A few generations ago, however, the social aspects of the situation were even worse. Salt Lake City high society was absolutely dominated by those who were called to be General Authorities of the Church, with social rank completely determined by the station and seniority of your family’s MRGA—Most Recent General Authority.
Early in Kristine’s and my marriage we ran into one of the surviving examples of this pernicious attitude. My great-grandfather (my father’s mother’s father) was George F. Richards, who for a while was the President of the Quorum of the Twelve, making him the senior Apostle and the designated successor to the President of the Church. He died too soon and never succeeded to the presidency, but his ranking was very high.
Kristine and I were living in Salt Lake when the time for the annual George F. Richards Family Reunion rolled around. George F. and his wife had had fifteen children, twelve of whom lived to have children of their own, so the gathering would be huge. The reunion was to be held at Sugarhouse Park, and my grandmother asked Kristine and me, since we were living close by, to take charge of providing the name tags.
We thought of the bright idea of color-coding the name tags to identify which of George F.’s dozen children each person was descended from. As people approached the reunion, we would ask their names, write them on the right color tag, and then everybody would know something about them. It was very genealogical, very Mormon, and rather fun, Kristine and I thought.
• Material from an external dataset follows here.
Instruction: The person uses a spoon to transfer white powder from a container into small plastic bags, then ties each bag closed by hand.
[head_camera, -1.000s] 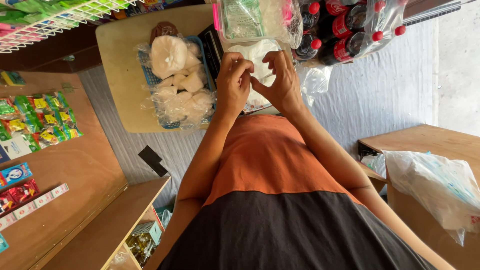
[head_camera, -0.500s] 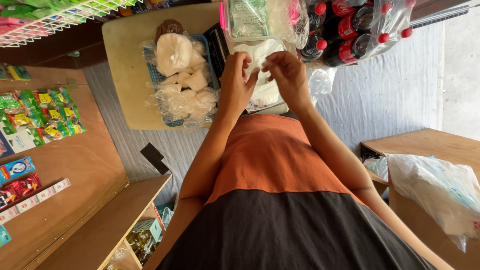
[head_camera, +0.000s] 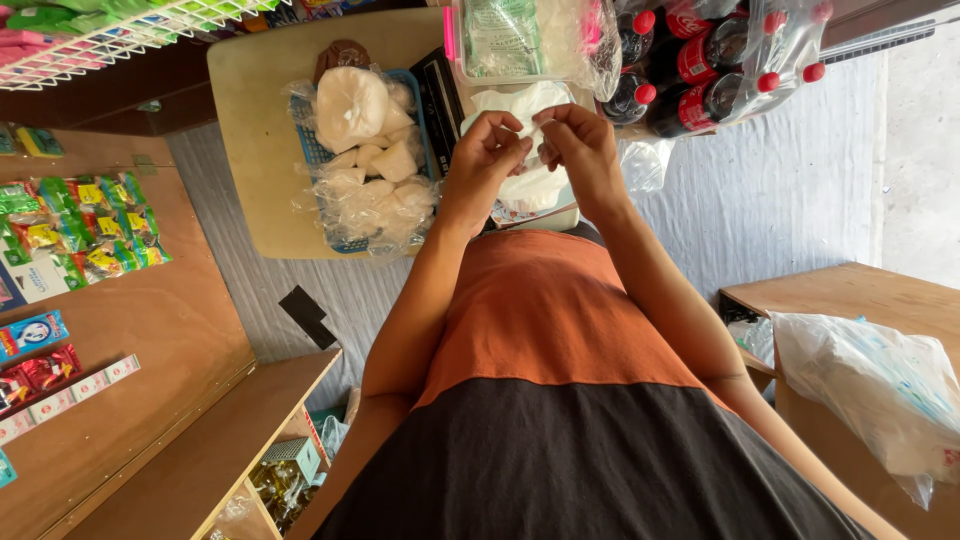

Until we ran into the LeGrand Richards problem. Uncle LeGrand was the only child of George F. who also became an Apostle, and since he was still alive at the time of this reunion, he was the only Living General Authority at the gathering. I had met him several times, and in fact he had performed Kristine’s and my wedding ceremony (though we did not expect him to remember). When he came near our table, we called out (as we had to everyone), “Come and get your name tags!” He waved us off, and, rather snappishly, remarked, “I don’t need a name tag.” Well, of course he didn’t. Everyone knew who he was. So Kristine and I laughed it off, though it would have been nice if his own descendants could have been visibly linked to him by the color-coded tags.